• Hair Loss Treatments

    The desire to avoid hair loss is not confined to our time. In ancient Egypt, men used to rub fat from crocodiles, snakes, lions, and other animals on their head in hopes of preventing or treating hair loss. Julius Caesar and Napoleon also experienced hair loss and tried to conceal it by growing their hair long in the back and combing it forward over their heads. Today, this motivation to avoid balding is still evident.

    There are many available hair loss remedies that include creams, vitamins, hormones, wigs, hairpieces, hair transplants, and scalp-reduction procedures. A report filed recently by the FDA stated that in a nine year time-span, about 300,000 hair loss treatment products claiming to help hair regrowth were investigated.

    Non-surgical treatment options also include hair additions such as hair weaves, hairpieces and toupees. These devices are made of human hair, synthetic fibers or a combination of both. Constructed in a variety of ways, these hair loss aides can give you the look of having a full, natural head of hair without the expense of costly surgeries or expensive medicines.
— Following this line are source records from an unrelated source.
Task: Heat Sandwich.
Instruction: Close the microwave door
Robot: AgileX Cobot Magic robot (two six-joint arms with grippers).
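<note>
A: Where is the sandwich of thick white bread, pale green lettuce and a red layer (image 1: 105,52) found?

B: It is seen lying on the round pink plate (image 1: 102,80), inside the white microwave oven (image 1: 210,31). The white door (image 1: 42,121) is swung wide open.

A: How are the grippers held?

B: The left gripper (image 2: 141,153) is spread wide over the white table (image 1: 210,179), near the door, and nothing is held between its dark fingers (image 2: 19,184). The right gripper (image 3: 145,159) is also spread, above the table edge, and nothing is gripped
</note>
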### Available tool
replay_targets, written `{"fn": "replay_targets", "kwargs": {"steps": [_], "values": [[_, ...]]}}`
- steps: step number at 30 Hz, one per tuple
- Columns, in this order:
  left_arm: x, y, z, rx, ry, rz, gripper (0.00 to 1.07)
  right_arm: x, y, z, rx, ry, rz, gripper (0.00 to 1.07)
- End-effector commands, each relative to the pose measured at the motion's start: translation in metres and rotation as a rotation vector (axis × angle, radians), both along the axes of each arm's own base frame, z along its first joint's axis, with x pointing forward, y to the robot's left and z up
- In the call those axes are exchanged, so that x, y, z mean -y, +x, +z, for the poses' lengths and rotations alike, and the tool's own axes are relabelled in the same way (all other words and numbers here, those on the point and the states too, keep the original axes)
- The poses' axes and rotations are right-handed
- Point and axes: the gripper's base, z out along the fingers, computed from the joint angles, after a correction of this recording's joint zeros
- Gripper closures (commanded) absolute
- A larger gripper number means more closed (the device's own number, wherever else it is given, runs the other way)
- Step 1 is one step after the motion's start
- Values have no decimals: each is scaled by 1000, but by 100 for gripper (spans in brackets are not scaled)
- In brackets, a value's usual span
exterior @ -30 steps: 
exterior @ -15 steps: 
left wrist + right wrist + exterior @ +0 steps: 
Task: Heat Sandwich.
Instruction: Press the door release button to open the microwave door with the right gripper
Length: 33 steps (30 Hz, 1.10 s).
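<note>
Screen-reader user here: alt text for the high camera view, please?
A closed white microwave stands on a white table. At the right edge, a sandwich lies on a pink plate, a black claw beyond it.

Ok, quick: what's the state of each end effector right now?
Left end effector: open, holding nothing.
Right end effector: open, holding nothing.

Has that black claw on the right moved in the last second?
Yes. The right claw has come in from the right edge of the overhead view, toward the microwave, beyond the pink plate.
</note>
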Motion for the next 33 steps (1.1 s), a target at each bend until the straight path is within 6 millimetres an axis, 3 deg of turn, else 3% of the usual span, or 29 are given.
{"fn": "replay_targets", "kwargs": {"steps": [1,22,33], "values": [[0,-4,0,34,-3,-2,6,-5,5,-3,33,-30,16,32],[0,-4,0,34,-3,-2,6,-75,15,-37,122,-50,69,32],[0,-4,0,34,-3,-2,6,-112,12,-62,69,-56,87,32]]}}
    If typical hair loss treatment products aimed to slow down or stop hair loss are ineffective and you have the time and money, there are surgical treatments for hair-loss. Hair transplant surgery is costly and sometimes painful. During surgery, healthy hair follicles are taken from the back and sides of the head and transplanted onto other areas of the scalp where they replace dead follicles. This treatment option typically takes from one to two years to be complete and can have mixed results. It is best to talk to and meet people treated by the doctor you are seeing so you can be sure the results are similar to your expectations before going through with the treatment.

    Technically known as alopecia, baldness means thinning or loss of hair as a result of illness, functional disorder, or hereditary disposition. There could be many types of baldness, major among these are patches of baldness getting usually grow back, rapid shedding after childbirth, fever, or sudden weight loss and thinning from tight braids or ponytails.